**DIRECTIONS**
Pick out the lines below that contain the string "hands" and copy them all.

**INPUT DATA**
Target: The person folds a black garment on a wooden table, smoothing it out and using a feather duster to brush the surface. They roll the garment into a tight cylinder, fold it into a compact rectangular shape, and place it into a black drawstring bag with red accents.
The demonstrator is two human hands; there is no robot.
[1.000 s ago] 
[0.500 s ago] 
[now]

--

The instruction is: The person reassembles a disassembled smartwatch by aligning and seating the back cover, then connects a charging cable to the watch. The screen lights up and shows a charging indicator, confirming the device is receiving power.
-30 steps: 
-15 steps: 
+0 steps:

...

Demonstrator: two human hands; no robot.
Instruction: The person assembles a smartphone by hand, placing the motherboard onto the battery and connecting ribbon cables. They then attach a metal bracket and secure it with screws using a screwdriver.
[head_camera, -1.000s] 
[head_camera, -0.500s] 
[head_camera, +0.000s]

**TASK SOLUTION**
The demonstrator is two human hands; there is no robot.
Demonstrator: two human hands; no robot.

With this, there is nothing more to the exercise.